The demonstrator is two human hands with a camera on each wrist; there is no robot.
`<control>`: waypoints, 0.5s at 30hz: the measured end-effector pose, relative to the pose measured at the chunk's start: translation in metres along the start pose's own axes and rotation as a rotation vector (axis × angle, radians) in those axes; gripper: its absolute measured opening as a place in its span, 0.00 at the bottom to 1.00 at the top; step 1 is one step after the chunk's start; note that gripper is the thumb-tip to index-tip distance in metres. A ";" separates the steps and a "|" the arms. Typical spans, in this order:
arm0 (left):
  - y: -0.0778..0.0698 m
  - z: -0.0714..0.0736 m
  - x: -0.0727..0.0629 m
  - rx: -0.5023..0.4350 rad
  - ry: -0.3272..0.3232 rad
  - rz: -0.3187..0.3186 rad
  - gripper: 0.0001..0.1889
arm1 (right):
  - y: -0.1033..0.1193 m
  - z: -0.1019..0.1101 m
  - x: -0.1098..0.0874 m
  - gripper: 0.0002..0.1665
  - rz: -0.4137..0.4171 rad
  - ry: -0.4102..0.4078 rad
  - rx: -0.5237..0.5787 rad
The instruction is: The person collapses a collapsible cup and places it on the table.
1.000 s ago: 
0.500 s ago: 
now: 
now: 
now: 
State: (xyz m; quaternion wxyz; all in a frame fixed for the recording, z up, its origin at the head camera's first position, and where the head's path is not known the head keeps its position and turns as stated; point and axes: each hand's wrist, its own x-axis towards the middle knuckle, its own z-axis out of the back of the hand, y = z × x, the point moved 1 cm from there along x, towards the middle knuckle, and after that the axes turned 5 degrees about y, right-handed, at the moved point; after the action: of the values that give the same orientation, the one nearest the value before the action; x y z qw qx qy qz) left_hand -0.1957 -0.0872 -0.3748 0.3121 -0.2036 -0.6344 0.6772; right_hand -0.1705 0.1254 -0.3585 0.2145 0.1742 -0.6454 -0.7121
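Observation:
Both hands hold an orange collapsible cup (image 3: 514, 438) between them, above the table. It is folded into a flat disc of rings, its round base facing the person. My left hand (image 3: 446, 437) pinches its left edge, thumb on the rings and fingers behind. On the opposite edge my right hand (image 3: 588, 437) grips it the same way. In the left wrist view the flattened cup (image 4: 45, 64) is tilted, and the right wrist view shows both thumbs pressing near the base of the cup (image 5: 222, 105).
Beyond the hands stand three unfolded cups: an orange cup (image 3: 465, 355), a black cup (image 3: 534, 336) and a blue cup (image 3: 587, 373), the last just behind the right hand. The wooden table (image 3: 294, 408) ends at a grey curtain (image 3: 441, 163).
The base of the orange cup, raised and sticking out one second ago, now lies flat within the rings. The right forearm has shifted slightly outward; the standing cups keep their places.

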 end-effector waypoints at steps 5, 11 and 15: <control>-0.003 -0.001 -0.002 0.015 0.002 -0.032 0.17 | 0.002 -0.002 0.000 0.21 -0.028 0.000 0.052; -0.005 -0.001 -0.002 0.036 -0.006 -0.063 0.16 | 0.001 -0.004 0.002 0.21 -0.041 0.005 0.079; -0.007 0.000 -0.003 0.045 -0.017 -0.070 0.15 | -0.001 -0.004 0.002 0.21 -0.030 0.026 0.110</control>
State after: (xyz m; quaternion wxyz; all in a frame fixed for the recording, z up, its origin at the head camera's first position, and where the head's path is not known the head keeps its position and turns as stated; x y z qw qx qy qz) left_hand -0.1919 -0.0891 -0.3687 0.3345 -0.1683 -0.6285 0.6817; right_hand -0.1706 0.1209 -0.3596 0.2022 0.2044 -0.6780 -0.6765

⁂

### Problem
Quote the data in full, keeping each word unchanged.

### Output of the exercise
The demonstrator is two human hands with a camera on each wrist; there is no robot.
`<control>`: waypoints, 0.5s at 30hz: the measured end-effector pose, relative to the pose measured at the chunk's start: translation in metres along the start pose's own axes and rotation as a rotation vector (axis × angle, radians) in those axes; gripper: its absolute measured opening as a place in its span, 0.00 at the bottom to 1.00 at the top; step 1 is one step after the chunk's start; note that gripper is the thumb-tip to index-tip distance in metres. A ";" separates the steps and a "|" the arms. Typical spans, in this order:
arm0 (left):
  - y: -0.0778..0.0698 m
  - z: -0.0714..0.0736 m
  - x: -0.0727..0.0629 m
  - rx: -0.5023..0.4350 rad
  - ry: -0.3272..0.3232 rad
  - rz: -0.3187..0.3186 rad
  - gripper: 0.0001..0.1889
arm1 (right):
  - y: -0.1033..0.1193 m
  - z: -0.1019..0.1101 m
  - x: -0.1098..0.0874 m
  - gripper: 0.0002..0.1665
  - rz: -0.4137..0.4171 rad
  - ry: -0.4102..0.4078 rad
  - rx: -0.5237..0.5787 rad
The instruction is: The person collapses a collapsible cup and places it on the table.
1.000 s ago: 
0.500 s ago: 
now: 
now: 
now: 
State: (xyz m; quaternion wxyz; all in a frame fixed for the recording, z up, its origin at the head camera's first position, and where the head's path is not known the head keeps its position and turns as stated; point and axes: each hand's wrist, its own x-axis towards the middle knuckle, its own z-axis out of the back of the hand, y = z × x, the point moved 1 cm from there along x, towards the middle knuckle, and after that the axes turned 5 degrees about y, right-handed, at the moved point; after the action: of the values that give the same orientation, the one nearest the value before the action; x y z qw qx qy qz) left_hand -0.1957 -0.0872 -0.3748 0.3121 -0.2036 -0.6344 0.6772; right_hand -0.1705 0.1254 -0.3585 0.2145 0.1742 -0.6454 -0.7121
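Observation:
Both hands hold an orange collapsible cup (image 3: 514, 438) between them, above the table. It is folded into a flat disc of rings, its round base facing the person. My left hand (image 3: 446, 437) pinches its left edge, thumb on the rings and fingers behind. On the opposite edge my right hand (image 3: 588, 437) grips it the same way. In the left wrist view the flattened cup (image 4: 45, 64) is tilted, and the right wrist view shows both thumbs pressing near the base of the cup (image 5: 222, 105).
Beyond the hands stand three unfolded cups: an orange cup (image 3: 465, 355), a black cup (image 3: 534, 336) and a blue cup (image 3: 587, 373), the last just behind the right hand. The wooden table (image 3: 294, 408) ends at a grey curtain (image 3: 441, 163).
The base of the orange cup, raised and sticking out one second ago, now lies flat within the rings. The right forearm has shifted slightly outward; the standing cups keep their places.
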
 end-effector waypoints at steps 5, 11 and 15: <control>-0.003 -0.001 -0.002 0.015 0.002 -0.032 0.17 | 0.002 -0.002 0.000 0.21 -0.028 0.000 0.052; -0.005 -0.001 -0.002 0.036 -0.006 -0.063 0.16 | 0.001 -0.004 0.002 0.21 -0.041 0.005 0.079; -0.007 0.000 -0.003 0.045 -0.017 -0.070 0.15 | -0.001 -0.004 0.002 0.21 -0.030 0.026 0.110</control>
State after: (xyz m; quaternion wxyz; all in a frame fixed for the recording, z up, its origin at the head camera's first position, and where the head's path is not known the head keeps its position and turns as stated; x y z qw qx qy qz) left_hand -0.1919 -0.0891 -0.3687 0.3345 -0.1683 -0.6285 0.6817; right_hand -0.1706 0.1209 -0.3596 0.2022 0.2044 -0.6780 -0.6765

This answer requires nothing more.